Problem requirements: Lines of the data that contain the word "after" are the ones to copy.
━━ Recorded data ━━
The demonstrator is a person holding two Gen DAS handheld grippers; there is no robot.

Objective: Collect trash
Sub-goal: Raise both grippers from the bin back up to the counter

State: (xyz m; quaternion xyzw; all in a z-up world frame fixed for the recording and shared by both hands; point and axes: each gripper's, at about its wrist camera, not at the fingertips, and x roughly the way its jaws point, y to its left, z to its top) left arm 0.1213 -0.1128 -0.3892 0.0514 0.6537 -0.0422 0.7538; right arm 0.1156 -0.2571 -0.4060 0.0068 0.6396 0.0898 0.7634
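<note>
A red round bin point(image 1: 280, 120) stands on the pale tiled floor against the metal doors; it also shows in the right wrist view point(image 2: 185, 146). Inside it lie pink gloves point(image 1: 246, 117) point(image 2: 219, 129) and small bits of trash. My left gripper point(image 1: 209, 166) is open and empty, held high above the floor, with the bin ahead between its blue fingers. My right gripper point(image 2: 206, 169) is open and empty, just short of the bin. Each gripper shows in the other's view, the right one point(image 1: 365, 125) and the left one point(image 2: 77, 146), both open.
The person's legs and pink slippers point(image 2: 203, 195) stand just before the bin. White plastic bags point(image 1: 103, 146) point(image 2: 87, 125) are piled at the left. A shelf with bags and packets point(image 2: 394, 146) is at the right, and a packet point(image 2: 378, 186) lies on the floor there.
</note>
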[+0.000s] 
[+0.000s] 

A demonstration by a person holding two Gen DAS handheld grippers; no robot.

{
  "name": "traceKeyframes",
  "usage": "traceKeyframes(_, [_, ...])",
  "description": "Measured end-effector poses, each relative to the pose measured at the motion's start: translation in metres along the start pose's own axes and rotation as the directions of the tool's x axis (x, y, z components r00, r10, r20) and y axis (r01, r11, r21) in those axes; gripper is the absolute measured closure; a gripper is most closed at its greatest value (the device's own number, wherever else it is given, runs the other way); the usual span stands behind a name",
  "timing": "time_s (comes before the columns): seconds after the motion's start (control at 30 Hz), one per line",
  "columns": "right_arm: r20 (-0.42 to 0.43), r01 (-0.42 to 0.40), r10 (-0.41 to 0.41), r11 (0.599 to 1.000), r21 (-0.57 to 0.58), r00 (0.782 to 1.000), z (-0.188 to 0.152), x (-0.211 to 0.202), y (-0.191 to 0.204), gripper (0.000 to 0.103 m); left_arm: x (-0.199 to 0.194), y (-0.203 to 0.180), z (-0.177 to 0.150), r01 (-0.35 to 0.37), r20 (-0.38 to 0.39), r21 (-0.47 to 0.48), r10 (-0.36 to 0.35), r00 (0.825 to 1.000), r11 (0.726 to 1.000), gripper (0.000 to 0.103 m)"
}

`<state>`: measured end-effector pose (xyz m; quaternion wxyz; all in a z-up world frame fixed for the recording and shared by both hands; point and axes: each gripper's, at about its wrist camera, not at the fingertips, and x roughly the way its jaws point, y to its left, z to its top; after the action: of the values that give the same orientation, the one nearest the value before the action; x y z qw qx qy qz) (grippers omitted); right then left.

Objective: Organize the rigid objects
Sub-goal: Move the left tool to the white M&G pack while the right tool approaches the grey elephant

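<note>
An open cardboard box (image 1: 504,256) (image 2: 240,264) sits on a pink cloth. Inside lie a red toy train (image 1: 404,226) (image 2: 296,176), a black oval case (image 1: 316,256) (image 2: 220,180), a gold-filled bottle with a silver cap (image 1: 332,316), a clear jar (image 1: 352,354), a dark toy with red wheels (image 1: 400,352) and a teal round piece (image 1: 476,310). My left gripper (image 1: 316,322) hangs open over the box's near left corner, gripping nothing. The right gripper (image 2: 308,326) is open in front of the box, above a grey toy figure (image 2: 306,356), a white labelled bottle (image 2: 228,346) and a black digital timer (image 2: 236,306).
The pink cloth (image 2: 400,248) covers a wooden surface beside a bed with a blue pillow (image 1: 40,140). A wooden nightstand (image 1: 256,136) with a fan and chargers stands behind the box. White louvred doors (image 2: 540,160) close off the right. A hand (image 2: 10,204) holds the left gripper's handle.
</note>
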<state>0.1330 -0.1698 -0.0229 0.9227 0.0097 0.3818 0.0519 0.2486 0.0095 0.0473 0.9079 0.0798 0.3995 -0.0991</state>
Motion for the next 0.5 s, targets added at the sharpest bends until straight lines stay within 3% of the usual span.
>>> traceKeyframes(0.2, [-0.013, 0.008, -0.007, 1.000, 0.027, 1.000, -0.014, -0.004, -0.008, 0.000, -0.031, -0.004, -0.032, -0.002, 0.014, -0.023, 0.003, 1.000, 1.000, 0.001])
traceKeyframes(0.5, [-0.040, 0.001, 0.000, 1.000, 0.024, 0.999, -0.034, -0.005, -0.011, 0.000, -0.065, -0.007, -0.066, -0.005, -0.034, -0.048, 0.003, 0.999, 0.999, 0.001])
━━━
Task output:
  "timing": "time_s (comes before the columns): seconds after the motion's start (control at 30 Hz), one per line",
`<state>`: measured end-effector pose (xyz m; quaternion wxyz; all in a z-up world frame fixed for the recording and shared by both hands; point and axes: each gripper's, at about its wrist camera, not at the fingertips, and x roughly the way its jaws point, y to its left, z to its top; after the action: of the values that give the same orientation, the one nearest the value before the action; x y z qw qx qy qz) (grippers omitted); right then left.

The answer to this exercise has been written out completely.